- **WHAT THIS TASK INVOLVES**: What the response needs is every record, repeated verbatim, and no images.
Top of MATERIAL PROVIDED
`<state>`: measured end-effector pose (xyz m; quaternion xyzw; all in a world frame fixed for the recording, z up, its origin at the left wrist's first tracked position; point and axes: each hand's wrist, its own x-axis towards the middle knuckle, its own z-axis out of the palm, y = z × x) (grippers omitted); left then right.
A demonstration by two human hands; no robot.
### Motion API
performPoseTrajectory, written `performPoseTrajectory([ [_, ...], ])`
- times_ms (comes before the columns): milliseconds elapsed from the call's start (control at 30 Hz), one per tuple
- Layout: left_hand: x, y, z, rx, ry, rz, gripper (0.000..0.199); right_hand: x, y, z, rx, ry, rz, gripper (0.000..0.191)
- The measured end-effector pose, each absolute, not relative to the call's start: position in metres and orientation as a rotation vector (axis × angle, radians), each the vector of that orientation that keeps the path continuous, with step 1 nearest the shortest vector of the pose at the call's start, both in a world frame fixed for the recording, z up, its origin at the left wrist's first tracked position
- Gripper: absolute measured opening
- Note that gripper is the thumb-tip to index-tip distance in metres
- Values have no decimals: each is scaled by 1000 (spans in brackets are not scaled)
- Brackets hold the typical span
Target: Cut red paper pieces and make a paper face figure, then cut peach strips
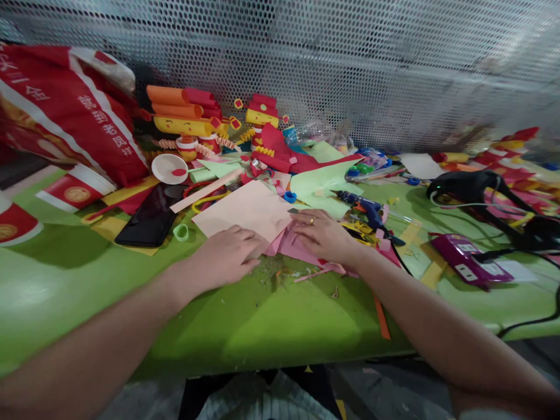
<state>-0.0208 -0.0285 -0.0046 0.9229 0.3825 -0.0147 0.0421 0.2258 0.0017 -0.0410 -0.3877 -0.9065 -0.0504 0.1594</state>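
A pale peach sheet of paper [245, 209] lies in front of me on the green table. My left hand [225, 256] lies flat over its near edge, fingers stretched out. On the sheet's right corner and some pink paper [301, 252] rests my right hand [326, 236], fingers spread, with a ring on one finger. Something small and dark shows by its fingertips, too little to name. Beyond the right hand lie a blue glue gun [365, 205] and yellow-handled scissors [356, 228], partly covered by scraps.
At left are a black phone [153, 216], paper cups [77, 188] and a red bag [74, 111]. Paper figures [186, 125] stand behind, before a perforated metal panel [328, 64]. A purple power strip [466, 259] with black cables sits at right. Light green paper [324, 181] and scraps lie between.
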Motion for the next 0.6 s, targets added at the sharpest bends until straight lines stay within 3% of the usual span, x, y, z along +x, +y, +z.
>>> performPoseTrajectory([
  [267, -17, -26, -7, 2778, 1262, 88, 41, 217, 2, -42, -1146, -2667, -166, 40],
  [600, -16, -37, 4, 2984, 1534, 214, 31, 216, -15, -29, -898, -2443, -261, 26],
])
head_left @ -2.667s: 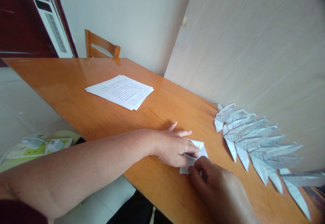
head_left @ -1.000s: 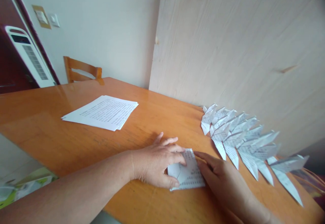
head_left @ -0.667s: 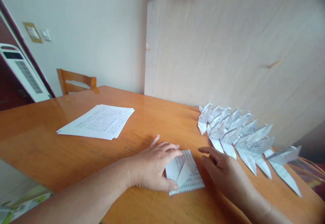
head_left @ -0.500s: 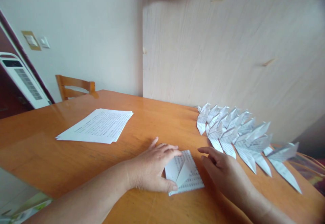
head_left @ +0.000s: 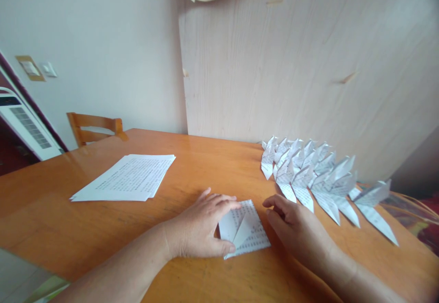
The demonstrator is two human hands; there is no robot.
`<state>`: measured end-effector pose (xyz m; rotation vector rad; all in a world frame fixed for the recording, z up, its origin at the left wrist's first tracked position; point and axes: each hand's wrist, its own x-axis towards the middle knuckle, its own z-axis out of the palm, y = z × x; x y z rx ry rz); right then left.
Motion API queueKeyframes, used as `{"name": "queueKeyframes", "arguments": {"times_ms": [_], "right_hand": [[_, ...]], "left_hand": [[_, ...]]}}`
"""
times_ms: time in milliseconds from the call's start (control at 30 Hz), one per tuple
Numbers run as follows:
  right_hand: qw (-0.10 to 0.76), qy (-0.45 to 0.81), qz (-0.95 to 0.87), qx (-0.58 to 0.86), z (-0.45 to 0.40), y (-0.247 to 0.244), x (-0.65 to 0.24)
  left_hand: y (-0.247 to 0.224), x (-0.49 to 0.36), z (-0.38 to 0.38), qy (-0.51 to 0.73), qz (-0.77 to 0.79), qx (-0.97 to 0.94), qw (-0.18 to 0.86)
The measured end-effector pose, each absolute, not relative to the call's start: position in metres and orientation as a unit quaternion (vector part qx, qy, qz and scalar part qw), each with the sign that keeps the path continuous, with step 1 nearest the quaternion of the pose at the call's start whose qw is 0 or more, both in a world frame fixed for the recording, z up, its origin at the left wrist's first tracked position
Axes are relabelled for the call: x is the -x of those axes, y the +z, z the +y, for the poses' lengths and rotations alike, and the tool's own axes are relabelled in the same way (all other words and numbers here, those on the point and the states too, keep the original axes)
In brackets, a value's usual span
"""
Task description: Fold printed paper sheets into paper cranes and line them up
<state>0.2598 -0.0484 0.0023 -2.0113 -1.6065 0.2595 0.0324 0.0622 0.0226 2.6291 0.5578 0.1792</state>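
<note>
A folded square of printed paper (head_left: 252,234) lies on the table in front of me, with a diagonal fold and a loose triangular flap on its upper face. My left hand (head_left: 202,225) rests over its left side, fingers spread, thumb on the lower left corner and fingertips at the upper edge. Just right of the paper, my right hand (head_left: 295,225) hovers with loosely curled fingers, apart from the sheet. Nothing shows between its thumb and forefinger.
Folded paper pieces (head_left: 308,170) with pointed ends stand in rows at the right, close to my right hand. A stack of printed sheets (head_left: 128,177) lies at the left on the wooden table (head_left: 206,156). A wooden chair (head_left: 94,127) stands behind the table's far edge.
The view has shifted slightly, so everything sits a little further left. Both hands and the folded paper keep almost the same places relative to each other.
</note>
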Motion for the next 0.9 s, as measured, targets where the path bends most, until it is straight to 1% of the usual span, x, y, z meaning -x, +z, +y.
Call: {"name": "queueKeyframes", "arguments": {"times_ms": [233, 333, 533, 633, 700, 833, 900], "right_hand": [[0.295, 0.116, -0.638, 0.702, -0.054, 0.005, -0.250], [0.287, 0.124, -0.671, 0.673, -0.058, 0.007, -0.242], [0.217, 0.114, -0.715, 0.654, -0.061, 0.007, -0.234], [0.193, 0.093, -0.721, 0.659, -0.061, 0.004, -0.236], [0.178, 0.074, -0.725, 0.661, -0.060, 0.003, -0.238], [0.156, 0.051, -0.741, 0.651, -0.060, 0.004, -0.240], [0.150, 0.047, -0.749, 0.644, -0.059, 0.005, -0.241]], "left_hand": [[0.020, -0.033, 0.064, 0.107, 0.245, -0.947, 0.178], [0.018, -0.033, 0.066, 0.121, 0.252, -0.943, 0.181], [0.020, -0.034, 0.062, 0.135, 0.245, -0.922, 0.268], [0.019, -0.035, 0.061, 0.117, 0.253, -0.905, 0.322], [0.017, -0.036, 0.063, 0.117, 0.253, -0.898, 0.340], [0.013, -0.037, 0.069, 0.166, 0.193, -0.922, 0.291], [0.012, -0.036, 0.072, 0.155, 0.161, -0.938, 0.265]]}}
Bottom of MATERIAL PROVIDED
- **RESPONSE TO THE TASK**:
`<state>`: measured end-effector pose (xyz m; quaternion xyzw; all in a world frame fixed for the recording, z up, its origin at the left wrist's first tracked position; point and axes: each hand's wrist, its own x-axis towards the middle knuckle, its own z-axis out of the palm, y = z × x) (grippers omitted); left then right.
A demonstration by two human hands; no robot.
### Motion API
performPoseTrajectory, written `performPoseTrajectory([ [_, ...], ])`
- times_ms (comes before the columns): milliseconds elapsed from the call's start (control at 30 Hz), one per tuple
- Layout: left_hand: x, y, z, rx, ry, rz, gripper (0.000..0.199); right_hand: x, y, z, rx, ry, rz, gripper (0.000..0.191)
- The measured end-effector pose, each absolute, not relative to the call's start: position in metres and orientation as a rotation vector (axis × angle, radians), each the vector of that orientation that keeps the path continuous, with step 1 nearest the shortest vector of the pose at the call's start, both in a world frame fixed for the recording, z up, its origin at the left wrist's first tracked position
- Gripper: absolute measured opening
- Note that gripper is the thumb-tip to index-tip distance in metres
- Values have no decimals: each is scaled by 1000 (spans in brackets are not scaled)
- Brackets hold the typical span
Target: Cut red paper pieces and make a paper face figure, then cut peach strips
<state>-0.0208 -0.0285 -0.0046 0.9229 0.3825 -0.0147 0.0421 0.2258 0.0017 -0.0410 -0.3877 -0.9065 -0.0504 0.1594</state>
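A pale peach sheet of paper [245, 209] lies in front of me on the green table. My left hand [225, 256] lies flat over its near edge, fingers stretched out. On the sheet's right corner and some pink paper [301, 252] rests my right hand [326, 236], fingers spread, with a ring on one finger. Something small and dark shows by its fingertips, too little to name. Beyond the right hand lie a blue glue gun [365, 205] and yellow-handled scissors [356, 228], partly covered by scraps.
At left are a black phone [153, 216], paper cups [77, 188] and a red bag [74, 111]. Paper figures [186, 125] stand behind, before a perforated metal panel [328, 64]. A purple power strip [466, 259] with black cables sits at right. Light green paper [324, 181] and scraps lie between.
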Motion for the next 0.6 s, targets added at the sharpest bends until straight lines stay within 3% of the usual span, x, y, z along +x, +y, +z.
>>> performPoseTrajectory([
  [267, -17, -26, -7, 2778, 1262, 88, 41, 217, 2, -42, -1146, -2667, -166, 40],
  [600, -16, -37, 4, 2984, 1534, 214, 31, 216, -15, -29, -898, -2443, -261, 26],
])
head_left @ -2.667s: 
head_left @ -1.000s: 
head_left @ -0.667s: 
head_left @ -0.500s: 
head_left @ +0.000s: 
The demonstrator is two human hands; there is no robot.
`<state>`: measured end-effector pose (xyz m; rotation vector rad; all in a world frame fixed for the recording, z up, its origin at the left wrist's first tracked position; point and axes: each hand's wrist, its own x-axis towards the middle knuckle, its own z-axis out of the palm, y = z × x; x y z rx ry rz); right then left.
Motion API queueKeyframes, used as `{"name": "queueKeyframes", "arguments": {"times_ms": [_], "right_hand": [[_, ...]], "left_hand": [[_, ...]]}}`
"""
times_ms: time in milliseconds from the call's start (control at 30 Hz), one per tuple
Numbers run as follows:
  right_hand: qw (-0.10 to 0.76), qy (-0.45 to 0.81), qz (-0.95 to 0.87), qx (-0.58 to 0.86), z (-0.45 to 0.40), y (-0.247 to 0.244), x (-0.65 to 0.24)
  left_hand: y (-0.247 to 0.224), x (-0.49 to 0.36), z (-0.38 to 0.38), qy (-0.51 to 0.73), qz (-0.77 to 0.79), qx (-0.97 to 0.94), qw (-0.18 to 0.86)
The measured end-effector pose, each absolute, not relative to the call's start: position in metres and orientation as a unit quaternion (vector part qx, qy, qz and scalar part qw), each with the sign that keeps the path continuous, with step 1 nearest the quaternion of the pose at the call's start whose qw is 0 or more, both in a world frame fixed for the recording, z up, its origin at the left wrist's first tracked position
Axes are relabelled for the call: x is the -x of those axes, y the +z, z the +y, for the poses' lengths and rotations alike, and the tool's own axes are relabelled in the same way (all other words and numbers here, those on the point and the states too, keep the original axes)
In brackets, a value's usual span
"""
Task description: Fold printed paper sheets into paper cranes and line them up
<state>0.2598 -0.0484 0.0023 -2.0113 -1.6065 0.2595 0.0324 0.0622 0.0226 2.6291 0.5578 0.1792</state>
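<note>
A folded square of printed paper (head_left: 252,234) lies on the table in front of me, with a diagonal fold and a loose triangular flap on its upper face. My left hand (head_left: 202,225) rests over its left side, fingers spread, thumb on the lower left corner and fingertips at the upper edge. Just right of the paper, my right hand (head_left: 295,225) hovers with loosely curled fingers, apart from the sheet. Nothing shows between its thumb and forefinger.
Folded paper pieces (head_left: 308,170) with pointed ends stand in rows at the right, close to my right hand. A stack of printed sheets (head_left: 128,177) lies at the left on the wooden table (head_left: 206,156). A wooden chair (head_left: 94,127) stands behind the table's far edge.
The view has shifted slightly, so everything sits a little further left. Both hands and the folded paper keep almost the same places relative to each other.
</note>
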Motion for the next 0.9 s, as measured, targets where the path bends most, until it is straight to 1% of the usual span, x, y, z meaning -x, +z, +y.
Call: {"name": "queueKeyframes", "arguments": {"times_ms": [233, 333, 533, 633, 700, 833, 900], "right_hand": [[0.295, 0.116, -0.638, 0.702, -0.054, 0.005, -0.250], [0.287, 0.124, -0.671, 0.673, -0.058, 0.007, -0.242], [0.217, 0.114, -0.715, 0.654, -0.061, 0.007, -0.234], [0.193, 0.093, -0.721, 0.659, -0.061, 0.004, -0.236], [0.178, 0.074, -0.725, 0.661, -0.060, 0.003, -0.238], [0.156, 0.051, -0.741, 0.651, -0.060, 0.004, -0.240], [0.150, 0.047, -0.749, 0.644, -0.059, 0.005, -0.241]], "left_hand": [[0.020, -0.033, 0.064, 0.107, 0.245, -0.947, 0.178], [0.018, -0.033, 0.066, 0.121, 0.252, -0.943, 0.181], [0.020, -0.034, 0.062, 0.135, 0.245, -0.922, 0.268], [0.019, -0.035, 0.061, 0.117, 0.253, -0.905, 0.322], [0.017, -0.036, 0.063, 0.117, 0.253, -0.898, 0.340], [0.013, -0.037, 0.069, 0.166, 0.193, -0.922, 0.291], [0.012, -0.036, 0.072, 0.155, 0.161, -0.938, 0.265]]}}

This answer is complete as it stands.